Айбек смеялся узенькими, как щелки, глазками и соглашался:
— Марина? Это жаксы. Но Марюда — лучше!
— Пусть она, братцы, Анютой будет, — предлагал кто-нибудь из бойцов.
Каждый день девушку называли по-новому. И Айбек не обижался.
— Так хочешь? Пусть будет так. Но Марюда — лучше.
Кузнец часто вспоминал стройную, гибкую, как лозинка, девушку из родного аула, ее старенького, с реденькой седой бородкой отца, кочевавшего с отарой овец по бескрайним ковыльным степям Казахстана.
Торопов слышал не раз, как бойцы обращались к кузнецу: «Марюда, подкуй моего Рыцаря!», «Марюда, исправь, пожалуйста, скребницу!»
Однажды он сделал им замечание:
— У него же фамилия есть! Чтобы я не слышал больше никаких кличек!
Несколько дней запрет действовал, а потом все шло по-старому. Торопов махнул рукой, смирился.
— Кто сегодня у нас на правом? — спрашивал Торопов у кого-нибудь из бойцов.
— Марюда! — отвечали ему. И лишь потом, спохватившись, добавляли: — Абдурахманов!
В работе кузнец был неутомим. Он успевал вовремя перековать коней, отремонтировать принадлежности кавалерийского снаряжения, паял чайники, кастрюли, клепал ведра, тазы. Наравне со всеми ходил в наряды. А когда узнал, что сельский кузнец погиб на фронте, взял на себя дела в колхозной кузнице. С этого дня забот у него прибавилось. Маленькая, щупленькая фигурка Айбека частенько мелькала то на заставе, то в селе. Легкий, как соколок, он был все время в беготне. Необыкновенным трудолюбием и старательностью Айбек напоминал муравья. Это сходство еще больше подчеркивалось туго перетянутой ремнем талией, кривыми, обутыми в тяжелые кирзовые сапоги ногами, надутыми, как пузыри, бриджами.

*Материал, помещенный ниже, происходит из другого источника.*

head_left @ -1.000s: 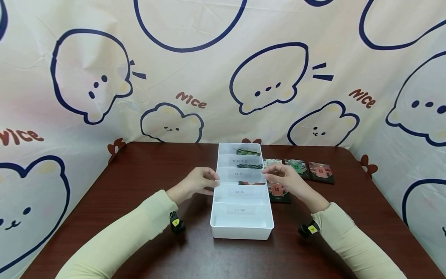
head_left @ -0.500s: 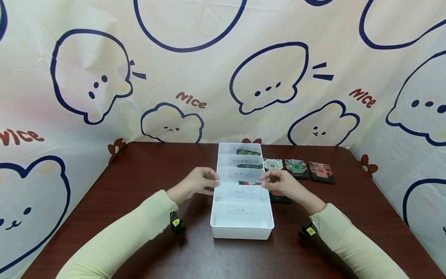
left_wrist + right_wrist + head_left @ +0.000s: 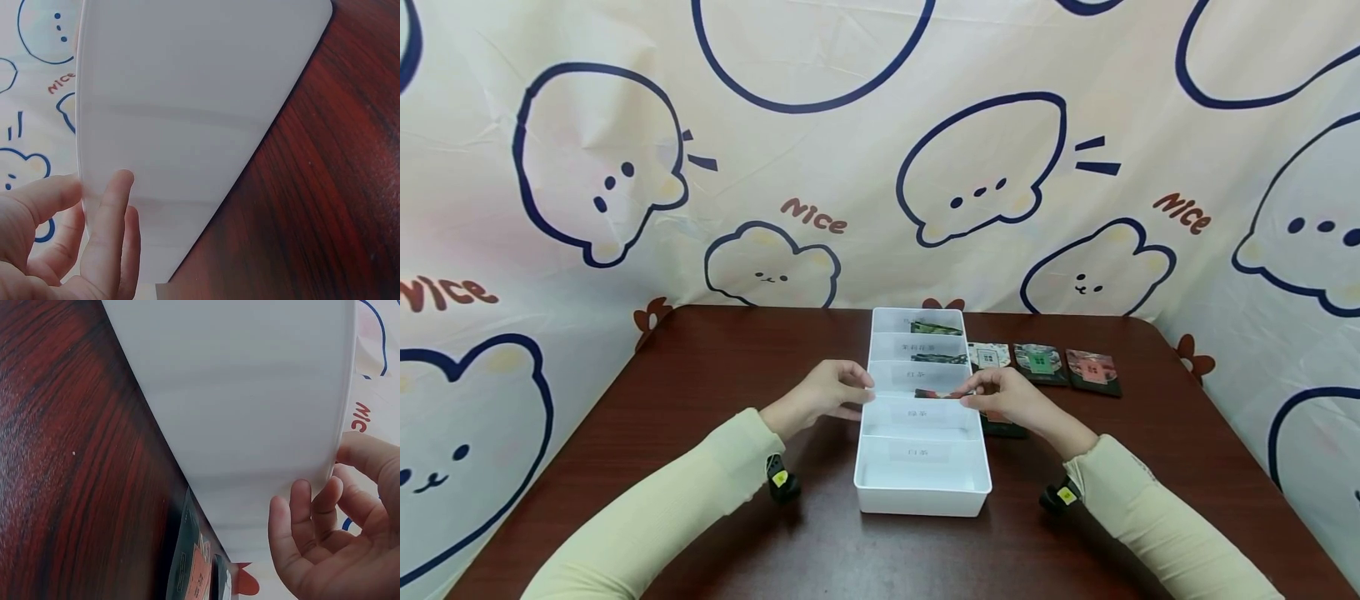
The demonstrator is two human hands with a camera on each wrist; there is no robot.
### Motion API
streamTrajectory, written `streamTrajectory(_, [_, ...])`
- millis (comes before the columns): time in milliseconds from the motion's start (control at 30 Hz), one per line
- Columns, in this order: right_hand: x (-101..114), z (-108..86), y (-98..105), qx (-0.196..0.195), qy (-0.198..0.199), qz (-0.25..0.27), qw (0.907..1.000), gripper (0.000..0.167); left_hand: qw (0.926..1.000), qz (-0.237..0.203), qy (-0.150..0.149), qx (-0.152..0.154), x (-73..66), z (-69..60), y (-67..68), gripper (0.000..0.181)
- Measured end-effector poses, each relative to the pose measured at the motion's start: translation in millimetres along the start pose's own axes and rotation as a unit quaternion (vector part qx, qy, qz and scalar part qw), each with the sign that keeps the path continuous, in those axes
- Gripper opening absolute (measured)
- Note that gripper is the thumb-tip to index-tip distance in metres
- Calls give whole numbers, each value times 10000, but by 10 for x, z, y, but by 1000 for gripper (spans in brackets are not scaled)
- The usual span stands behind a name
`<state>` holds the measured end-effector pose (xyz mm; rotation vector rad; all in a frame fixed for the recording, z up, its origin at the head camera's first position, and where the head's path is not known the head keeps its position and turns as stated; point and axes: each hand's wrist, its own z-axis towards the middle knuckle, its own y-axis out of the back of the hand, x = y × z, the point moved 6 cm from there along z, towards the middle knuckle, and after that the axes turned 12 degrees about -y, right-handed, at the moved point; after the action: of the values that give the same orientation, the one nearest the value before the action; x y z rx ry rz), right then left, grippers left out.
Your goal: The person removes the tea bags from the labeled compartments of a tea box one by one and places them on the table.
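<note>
A long white divided storage box point(image 3: 922, 498) stands on the table, its compartments labelled. My left hand point(image 3: 820, 396) holds the box's left rim, with some fingers against the outer wall point(image 3: 169, 150) in the left wrist view. At the right rim, my right hand point(image 3: 1011, 402) pinches the right end of a red tea sachet point(image 3: 931, 394) standing in the middle compartment; the sachet's lower part is hidden. A dark green sachet point(image 3: 938, 358) and a brighter green sachet point(image 3: 936, 328) stand in the two farther compartments. The two nearest compartments hold nothing visible.
Right of the box lie a pale sachet point(image 3: 990, 355), a green sachet point(image 3: 1039, 361) and a red sachet point(image 3: 1093, 369). Another sachet point(image 3: 1002, 427) lies partly under my right hand. A printed curtain point(image 3: 865, 167) rises behind the dark wooden table point(image 3: 737, 533).
My right hand has moved slightly left over the box's right rim, and its fingertips have come onto the red sachet's end. My left hand has stayed at the left rim.
</note>
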<state>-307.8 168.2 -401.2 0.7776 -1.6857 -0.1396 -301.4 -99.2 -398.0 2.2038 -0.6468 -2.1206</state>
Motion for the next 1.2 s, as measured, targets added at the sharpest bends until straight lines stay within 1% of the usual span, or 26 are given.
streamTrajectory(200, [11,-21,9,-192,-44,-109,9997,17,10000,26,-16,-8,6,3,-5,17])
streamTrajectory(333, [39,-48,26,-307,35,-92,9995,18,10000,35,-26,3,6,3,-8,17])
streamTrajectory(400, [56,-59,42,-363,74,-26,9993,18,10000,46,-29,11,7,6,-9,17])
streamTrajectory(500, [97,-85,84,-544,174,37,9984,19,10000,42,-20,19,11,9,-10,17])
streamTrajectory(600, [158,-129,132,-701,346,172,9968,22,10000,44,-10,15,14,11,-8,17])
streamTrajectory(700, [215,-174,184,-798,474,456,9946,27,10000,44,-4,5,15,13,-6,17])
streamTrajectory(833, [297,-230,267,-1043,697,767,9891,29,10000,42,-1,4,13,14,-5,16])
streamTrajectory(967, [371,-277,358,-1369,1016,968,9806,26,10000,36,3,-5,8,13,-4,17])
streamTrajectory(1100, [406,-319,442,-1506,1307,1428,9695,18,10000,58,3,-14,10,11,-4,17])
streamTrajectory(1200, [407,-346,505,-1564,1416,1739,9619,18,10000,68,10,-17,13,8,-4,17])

«Такой уж, видно, непоседливый человек, — думал Торопов, замечая на лице кузнеца капельки пота. — Любят его, чертенка, бойцы!»
В последние дни Айбек почему-то притих и помрачнел. Лицо его осунулось. Темная, загорелая кожа плотно обтянула заострившиеся скулы. Всегда разговорчивый и веселый, кузнец стал молчаливым. На вопросы товарищей, пытавшихся узнать причину, он лишь отмахивался:
— Ничего…
— А может, Марюда… того?.. — намекнул кто-то из пограничников, покрутив растопыренными пальцами.
Кузнец приуныл еще больше.
И вот тебе на… Айбека привезли на заставу с простреленной рукой…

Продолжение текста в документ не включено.